Your assignment → In the entries below, find the line with "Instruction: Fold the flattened" and the line with "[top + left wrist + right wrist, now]". Return those two lines and all lines between them, exactly.

Material shown →
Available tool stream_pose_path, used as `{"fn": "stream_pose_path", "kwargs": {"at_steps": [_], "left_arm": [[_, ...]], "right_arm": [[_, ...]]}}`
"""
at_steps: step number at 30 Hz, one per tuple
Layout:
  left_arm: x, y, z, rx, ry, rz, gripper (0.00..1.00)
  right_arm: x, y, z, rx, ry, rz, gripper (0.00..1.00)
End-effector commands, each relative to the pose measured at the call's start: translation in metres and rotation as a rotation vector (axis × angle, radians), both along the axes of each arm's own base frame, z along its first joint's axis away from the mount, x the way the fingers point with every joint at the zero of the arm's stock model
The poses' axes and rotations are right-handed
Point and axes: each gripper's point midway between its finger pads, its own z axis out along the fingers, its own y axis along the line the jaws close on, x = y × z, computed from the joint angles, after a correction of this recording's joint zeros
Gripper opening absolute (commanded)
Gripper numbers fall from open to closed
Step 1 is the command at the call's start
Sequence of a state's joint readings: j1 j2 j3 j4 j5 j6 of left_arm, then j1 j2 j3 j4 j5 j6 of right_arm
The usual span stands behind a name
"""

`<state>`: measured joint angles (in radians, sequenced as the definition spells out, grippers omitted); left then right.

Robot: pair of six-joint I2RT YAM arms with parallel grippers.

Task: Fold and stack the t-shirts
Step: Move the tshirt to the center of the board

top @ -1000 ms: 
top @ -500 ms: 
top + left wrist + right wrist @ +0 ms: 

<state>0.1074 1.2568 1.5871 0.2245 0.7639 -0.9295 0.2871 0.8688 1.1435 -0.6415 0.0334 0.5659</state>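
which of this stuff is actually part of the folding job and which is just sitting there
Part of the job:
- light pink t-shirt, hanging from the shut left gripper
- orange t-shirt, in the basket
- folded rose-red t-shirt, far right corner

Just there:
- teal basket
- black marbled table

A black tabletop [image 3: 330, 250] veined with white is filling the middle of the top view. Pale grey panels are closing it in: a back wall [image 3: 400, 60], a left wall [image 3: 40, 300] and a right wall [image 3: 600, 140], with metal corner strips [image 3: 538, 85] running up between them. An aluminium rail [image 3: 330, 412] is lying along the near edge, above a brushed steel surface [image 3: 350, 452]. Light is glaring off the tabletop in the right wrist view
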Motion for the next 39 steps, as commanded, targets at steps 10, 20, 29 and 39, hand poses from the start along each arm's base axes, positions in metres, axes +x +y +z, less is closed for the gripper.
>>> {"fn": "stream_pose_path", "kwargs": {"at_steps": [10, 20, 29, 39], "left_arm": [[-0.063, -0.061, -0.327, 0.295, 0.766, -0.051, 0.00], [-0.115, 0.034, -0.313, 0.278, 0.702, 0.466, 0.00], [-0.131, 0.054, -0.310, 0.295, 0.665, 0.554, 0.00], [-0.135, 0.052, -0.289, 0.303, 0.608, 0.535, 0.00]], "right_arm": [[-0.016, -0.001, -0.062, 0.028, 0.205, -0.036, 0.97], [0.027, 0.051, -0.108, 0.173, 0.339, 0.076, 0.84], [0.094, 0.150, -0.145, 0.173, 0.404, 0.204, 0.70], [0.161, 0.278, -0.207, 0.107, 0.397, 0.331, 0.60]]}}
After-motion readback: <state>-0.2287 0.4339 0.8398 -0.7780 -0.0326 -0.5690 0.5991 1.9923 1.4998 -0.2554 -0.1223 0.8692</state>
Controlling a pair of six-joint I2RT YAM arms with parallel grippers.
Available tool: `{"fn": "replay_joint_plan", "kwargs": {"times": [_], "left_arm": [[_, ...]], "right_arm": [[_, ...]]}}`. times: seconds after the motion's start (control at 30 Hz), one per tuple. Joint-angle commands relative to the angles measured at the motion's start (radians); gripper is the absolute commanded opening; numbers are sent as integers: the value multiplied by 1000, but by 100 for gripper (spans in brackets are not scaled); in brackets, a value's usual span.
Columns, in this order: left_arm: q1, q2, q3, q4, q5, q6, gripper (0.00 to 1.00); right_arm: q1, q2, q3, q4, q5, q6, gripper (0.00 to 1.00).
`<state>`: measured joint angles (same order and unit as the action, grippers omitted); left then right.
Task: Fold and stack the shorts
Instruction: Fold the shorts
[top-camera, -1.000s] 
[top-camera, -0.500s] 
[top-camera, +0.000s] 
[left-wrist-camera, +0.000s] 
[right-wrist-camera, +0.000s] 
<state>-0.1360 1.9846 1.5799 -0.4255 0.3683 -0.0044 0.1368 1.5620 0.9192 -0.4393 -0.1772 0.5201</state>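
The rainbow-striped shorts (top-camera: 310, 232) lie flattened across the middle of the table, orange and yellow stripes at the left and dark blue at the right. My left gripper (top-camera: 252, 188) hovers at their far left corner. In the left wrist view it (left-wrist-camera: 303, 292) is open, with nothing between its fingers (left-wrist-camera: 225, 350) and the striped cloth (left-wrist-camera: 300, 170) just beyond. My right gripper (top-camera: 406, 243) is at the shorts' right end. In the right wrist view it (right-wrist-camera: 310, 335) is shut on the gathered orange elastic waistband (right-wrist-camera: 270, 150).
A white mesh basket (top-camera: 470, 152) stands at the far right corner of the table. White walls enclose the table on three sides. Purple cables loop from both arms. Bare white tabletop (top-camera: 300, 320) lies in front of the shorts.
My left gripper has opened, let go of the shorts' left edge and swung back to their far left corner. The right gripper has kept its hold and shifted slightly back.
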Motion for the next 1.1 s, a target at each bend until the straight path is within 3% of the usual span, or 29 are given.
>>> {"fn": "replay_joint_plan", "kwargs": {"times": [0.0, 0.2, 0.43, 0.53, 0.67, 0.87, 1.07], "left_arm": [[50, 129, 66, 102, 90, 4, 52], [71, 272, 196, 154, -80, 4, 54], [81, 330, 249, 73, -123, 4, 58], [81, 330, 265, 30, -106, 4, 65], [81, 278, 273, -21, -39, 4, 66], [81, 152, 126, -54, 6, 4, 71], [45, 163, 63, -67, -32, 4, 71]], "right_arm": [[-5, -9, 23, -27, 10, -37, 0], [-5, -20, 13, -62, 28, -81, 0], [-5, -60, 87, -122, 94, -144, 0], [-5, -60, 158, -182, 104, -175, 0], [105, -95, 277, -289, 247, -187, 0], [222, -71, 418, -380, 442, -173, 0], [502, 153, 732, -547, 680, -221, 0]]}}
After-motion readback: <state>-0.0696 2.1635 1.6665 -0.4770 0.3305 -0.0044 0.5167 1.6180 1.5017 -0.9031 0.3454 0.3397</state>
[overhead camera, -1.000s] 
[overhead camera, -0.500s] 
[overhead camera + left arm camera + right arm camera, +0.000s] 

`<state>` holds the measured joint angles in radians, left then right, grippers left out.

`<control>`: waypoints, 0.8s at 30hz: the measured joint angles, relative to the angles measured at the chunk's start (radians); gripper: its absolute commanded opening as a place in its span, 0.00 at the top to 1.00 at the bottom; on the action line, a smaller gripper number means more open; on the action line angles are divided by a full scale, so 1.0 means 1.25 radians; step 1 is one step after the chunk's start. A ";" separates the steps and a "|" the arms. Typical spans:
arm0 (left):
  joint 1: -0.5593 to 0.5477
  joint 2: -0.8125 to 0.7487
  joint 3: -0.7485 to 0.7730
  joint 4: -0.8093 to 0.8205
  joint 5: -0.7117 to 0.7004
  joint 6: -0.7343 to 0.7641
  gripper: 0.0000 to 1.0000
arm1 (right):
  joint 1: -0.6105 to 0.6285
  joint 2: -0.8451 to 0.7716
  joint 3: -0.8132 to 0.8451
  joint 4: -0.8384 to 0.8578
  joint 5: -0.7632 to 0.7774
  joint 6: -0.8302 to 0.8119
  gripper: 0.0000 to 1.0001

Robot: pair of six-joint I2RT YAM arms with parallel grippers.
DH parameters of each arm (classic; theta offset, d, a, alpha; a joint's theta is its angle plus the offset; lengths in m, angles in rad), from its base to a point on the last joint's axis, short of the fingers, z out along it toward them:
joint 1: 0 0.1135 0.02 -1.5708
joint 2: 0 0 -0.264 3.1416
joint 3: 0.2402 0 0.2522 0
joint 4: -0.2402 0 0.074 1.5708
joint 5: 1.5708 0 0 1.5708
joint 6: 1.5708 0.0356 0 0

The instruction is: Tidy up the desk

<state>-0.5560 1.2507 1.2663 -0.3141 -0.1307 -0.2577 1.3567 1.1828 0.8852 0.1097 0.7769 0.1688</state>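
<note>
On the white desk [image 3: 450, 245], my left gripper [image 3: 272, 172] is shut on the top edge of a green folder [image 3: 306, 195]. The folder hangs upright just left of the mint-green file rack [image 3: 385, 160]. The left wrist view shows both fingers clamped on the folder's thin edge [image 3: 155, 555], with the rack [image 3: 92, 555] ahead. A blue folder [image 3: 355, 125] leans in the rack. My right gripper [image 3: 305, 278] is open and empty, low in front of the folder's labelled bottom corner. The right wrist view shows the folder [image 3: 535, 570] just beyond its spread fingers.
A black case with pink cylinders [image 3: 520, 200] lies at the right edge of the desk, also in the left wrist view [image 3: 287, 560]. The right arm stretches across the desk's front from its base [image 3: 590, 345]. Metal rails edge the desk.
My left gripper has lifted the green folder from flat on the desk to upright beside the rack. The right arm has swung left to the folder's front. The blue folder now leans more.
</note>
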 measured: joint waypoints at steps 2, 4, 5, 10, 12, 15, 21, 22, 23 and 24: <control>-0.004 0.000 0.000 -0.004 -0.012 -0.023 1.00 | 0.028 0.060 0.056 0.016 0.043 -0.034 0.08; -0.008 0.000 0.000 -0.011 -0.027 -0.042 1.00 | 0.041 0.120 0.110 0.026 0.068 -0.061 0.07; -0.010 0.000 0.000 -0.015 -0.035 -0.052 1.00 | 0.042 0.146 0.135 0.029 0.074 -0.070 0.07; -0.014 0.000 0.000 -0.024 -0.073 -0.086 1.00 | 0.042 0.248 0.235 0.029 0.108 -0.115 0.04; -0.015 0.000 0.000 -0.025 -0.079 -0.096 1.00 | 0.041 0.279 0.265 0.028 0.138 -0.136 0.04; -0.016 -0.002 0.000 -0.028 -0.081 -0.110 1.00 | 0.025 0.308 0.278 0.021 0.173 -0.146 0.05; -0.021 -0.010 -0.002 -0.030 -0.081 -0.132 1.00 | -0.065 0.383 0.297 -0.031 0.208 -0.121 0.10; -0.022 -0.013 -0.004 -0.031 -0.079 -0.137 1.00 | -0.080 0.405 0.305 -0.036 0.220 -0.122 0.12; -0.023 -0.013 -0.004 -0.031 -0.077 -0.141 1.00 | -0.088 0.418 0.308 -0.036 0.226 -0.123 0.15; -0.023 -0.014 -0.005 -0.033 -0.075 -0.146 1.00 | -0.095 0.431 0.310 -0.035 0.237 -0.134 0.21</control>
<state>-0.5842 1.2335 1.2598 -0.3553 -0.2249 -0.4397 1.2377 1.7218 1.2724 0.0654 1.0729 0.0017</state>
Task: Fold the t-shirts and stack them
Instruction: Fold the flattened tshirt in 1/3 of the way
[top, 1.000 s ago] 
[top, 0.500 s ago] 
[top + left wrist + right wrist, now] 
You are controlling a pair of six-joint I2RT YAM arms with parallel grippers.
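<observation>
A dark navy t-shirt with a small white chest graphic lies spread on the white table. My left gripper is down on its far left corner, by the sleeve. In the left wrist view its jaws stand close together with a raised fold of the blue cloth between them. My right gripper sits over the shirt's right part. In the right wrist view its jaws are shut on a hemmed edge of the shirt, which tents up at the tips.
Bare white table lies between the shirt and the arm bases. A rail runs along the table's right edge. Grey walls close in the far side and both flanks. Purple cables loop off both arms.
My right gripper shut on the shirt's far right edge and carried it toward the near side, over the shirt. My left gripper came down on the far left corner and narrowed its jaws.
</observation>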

Written response →
Instruction: Fold the flattened tshirt in 1/3 of the way
[top, 1.000 s ago] 
[top, 0.500 s ago] 
[top + left wrist + right wrist, now] 

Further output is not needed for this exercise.